Managing director of Forest Coach Lines David Royle has given one Volvo B10M a new life, converting the heavy-duty vehicle into a personal motor home.

Another operator in Australia holding onto their Volvo B10Ms is CDC Victoria, which has 29 in its fleet – the oldest aged 25 years with more than 1.2 million kilometres on its clock.

Even after more than 20 years of heavy-duty operation, CDC assessed that a number of its B10Ms still had many years of use left. As a result, CDC recently donated one of them to the Adventist Development and Relief Agency (ADRA) to be utilised in a community outreach programme for launch in Melbourne this September.

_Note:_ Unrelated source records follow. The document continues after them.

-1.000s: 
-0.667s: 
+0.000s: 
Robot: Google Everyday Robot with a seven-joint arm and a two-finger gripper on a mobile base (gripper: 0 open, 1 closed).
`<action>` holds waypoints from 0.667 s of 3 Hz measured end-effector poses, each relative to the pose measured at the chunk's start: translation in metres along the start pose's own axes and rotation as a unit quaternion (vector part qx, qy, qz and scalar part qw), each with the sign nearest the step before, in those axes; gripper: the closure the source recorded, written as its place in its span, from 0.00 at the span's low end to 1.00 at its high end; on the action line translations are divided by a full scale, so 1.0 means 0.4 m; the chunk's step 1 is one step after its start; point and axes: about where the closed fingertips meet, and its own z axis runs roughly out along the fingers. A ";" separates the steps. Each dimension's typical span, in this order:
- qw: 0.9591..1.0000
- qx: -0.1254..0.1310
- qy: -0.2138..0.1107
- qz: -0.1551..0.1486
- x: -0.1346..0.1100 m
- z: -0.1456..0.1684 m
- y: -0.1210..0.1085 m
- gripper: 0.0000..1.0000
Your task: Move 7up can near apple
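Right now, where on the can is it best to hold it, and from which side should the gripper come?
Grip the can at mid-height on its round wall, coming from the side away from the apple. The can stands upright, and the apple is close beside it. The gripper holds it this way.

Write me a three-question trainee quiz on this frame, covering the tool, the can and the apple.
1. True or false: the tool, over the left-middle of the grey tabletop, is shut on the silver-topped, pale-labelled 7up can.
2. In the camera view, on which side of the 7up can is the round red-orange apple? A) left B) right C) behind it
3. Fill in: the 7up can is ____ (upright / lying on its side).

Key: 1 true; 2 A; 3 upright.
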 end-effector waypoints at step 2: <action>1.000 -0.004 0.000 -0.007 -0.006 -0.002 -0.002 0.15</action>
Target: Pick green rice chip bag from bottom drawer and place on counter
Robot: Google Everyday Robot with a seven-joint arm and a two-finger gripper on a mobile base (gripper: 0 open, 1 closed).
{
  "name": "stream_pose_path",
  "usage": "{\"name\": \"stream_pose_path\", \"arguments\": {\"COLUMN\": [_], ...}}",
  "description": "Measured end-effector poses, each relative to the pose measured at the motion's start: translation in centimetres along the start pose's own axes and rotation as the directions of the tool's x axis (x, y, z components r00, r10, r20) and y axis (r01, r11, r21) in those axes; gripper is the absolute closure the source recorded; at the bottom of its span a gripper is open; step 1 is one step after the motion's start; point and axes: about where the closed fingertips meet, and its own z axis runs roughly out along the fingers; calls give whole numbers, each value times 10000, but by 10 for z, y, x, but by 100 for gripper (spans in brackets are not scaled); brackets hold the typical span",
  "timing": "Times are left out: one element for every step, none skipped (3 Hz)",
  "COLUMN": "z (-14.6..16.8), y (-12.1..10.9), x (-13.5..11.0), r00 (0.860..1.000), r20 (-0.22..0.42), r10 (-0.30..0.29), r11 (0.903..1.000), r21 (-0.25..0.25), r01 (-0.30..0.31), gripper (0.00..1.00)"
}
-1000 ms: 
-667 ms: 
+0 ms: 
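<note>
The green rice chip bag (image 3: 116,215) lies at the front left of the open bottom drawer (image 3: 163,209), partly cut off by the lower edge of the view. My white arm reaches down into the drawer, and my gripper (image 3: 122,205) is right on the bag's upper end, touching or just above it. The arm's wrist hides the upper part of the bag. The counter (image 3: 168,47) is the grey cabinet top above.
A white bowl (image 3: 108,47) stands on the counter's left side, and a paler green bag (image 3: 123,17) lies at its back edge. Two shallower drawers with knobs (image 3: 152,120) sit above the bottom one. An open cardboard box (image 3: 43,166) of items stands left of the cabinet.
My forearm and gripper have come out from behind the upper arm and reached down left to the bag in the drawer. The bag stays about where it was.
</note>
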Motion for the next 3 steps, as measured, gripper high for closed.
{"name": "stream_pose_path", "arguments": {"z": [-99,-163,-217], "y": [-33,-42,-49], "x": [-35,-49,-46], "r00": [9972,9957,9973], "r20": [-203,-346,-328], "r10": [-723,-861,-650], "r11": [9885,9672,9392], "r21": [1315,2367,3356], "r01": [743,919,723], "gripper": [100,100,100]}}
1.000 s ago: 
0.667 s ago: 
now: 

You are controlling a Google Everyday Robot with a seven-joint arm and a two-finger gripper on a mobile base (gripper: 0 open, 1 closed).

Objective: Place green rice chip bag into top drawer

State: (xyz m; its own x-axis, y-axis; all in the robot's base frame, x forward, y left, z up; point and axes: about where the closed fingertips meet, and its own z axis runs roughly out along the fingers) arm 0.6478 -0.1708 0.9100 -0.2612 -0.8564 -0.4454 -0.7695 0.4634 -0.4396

“We will be converting the bus at the rear to a mobile shower and an area of computers, where people in need can access information and support when required,” said Rebecca Auriant, director of ADRA.

The bus will also be utilised for a Meals on Wheels programme, delivering food to more than 200 people every week. The re-purposed bus can be seen at the Queen Victoria Markets in Melbourne city every Friday night and on Surrey Road West, Croydon, every Thursday.


With a number of on-going community initiative programs, CDC has also converted a number of its own Volvo B10M buses into one-of-a-kind promotional vehicles for a range of community programmes, including the Positive Bus Behaviour and Ridership initiative. This focuses on encouraging and restoring respect for bus drivers through positive engagement, it’s stated.

“The project started in late 2015 and was originally developed as a ‘safe space’ for disengaged and less fortunate youth. Throughout 2016, this unique vehicle was transformed in-house by CDC mechanics into a communal space to engage and connect with different communities – young, old, disadvantaged, or disengaged,” said Michelle Ho McKersey, Community Engagement manager at CDC Victoria.

CDC also uniquely transformed one of its Volvo B10M buses into a ‘Museum Bus’, designed for display purposes and a small meeting area for guests.